The retraction was carried out with the following unsigned note to readers. We agreed to the language, as we were concerned that ProMarket would put a retraction notice out there that would injure our reputation. That would cause us to pursue litigation. The language reads:

“ProMarket published the article “The Antitrust Output Goal Cannot Measure Welfare.” The main claim of the article was that “a shift out in a production possibility frontier does not necessarily increase welfare, as assessed by a social welfare function.” The published version was unclear on whether the theorem contained in the article was a statement about an equilibrium outcome or a mere existence claim, regardless of the possibility that this outcome might occur in equilibrium. When we asked the authors to clarify, they stated that their claim regarded only the existence of such points, not their occurrence in equilibrium. After this clarification, ProMarket decided that the article was uninteresting and withdrew its publication.”

A recognition that output increases alone do not increase welfare is interesting, outside of the University of Chicago. It reveals that the opposite contention, which is a central tenet of the Consumer Welfare Standard, crucially depends on very particular modeling and equilibrium assumptions, because without those assumptions, increasing output may fail to raise welfare. The Consumer Welfare Standard is an important obstacle holding back antitrust policy from progressive reform. Many progressive economists have made the case that increased market power has caused irreputable harm to the economy and to the social fabric of the United States. For example, Professor Joseph Stiglitz has written on the importance of allocation. He states: “A closer look at those at the top reveals a disproportionate role for rent-seeking: some have obtained their wealth by exercising monopoly power…” Similarly, Thomas Philippon has demonstrated that increasing wealth inequality decreases reinvestment. Among non-mainstream economists that Chicago routinely ignores, Brett Christophers has documented an increased concentration of assets into the hands of a few, the rentier class.
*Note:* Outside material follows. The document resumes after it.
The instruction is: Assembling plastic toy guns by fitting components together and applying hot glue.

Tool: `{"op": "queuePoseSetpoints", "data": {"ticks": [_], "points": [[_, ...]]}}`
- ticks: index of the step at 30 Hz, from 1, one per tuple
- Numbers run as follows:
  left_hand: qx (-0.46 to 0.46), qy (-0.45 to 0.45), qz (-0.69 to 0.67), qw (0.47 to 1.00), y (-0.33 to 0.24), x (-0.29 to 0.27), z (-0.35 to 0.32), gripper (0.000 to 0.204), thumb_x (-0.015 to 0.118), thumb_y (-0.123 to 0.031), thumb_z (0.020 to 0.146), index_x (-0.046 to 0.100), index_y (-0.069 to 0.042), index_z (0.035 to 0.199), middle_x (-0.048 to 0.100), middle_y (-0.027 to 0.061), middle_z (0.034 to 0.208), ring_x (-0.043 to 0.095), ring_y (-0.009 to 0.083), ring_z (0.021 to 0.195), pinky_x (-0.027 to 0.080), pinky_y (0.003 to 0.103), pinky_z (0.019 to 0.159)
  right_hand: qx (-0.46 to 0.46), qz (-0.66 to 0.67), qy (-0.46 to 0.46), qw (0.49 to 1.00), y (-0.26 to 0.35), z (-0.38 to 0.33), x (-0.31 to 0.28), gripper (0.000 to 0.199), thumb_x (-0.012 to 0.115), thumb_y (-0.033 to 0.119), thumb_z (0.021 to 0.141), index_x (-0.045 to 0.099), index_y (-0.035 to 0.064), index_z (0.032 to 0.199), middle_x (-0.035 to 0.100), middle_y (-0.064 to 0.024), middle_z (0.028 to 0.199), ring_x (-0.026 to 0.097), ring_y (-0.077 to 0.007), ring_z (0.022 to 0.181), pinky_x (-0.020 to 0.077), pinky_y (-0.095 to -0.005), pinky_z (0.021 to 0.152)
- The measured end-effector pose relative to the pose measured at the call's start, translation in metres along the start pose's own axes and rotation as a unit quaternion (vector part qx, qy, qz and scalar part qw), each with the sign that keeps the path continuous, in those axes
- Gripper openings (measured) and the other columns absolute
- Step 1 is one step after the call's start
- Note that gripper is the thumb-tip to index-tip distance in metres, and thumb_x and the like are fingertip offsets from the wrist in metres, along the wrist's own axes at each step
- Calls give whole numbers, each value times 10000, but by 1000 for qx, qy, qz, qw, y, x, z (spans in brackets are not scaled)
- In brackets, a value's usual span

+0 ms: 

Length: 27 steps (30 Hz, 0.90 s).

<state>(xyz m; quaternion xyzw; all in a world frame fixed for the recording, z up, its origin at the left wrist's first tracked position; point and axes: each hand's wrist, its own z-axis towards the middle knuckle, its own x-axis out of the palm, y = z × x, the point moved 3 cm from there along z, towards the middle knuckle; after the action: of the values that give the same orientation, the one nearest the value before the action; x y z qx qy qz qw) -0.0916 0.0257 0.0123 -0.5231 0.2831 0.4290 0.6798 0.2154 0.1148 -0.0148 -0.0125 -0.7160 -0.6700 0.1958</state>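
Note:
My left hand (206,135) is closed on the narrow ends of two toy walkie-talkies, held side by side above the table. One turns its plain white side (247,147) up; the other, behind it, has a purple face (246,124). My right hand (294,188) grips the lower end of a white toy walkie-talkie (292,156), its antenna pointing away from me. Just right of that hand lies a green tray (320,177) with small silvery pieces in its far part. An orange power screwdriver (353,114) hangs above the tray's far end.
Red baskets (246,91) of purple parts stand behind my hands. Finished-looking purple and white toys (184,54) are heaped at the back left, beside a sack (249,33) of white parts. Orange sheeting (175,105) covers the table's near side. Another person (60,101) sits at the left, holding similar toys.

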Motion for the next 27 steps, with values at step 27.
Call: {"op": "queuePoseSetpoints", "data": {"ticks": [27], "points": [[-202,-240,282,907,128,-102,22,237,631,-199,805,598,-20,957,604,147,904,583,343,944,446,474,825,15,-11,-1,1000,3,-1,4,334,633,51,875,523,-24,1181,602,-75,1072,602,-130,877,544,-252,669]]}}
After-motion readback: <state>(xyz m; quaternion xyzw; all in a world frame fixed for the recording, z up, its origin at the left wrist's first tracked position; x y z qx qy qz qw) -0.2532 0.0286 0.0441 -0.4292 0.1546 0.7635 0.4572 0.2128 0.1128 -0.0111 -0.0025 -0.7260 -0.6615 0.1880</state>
Some ProMarket contributors have questioned the removal of our piece. Professor Herbert Hovenkamp questioned why the piece was removed when others have made similar points. As Professor Steve Salop noted, the second set of graphs we submitted should have taken care of any problem ProMarket had with the piece.

All of us know from Carl Sandberg that Chicago is a city of big shoulders. Its eponymous economics school has no business shrugging off so central a point. Of course, our conclusion is important, which is why ProMarket initially published it. The claim that it is of no interest is transparently a desperate effort to shore up a doctrine that is now collapsing.

The full piece is available at The Sling.


Notes

  1. See, e.g., Mark Glick and Darren Bush, “The Chicago School, The Post Chicago School and The Neo Brandeisian Schools of Antitrust in Light of Modern Economics,” available at https://papers.ssrn.com/sol3/papers.cfm?abstract_id=4417509. Mark Glick, Gabriel Lozada, and Darren Bush, “Why Economists Should Support Populist Antitrust Goals” 2023 Utah L. Rev. 769. Mark Glick and Gabriel Lozada, “The Erroneous Foundations of Law & Economics,” available at https://papers.ssrn.com/sol3/papers.cfm?abstract_id=3812839; and Darren Bush and Mark Glick, Breaking up Consumer Welfare’s Antitrust Policy Monopoly, 56 Suffolk L. Rev. 203 (2023).

  2. This is a close paraphrase of the communication we received, including the regretful “alas.” We would be very happy if ProMarket released its side of the correspondence to the public.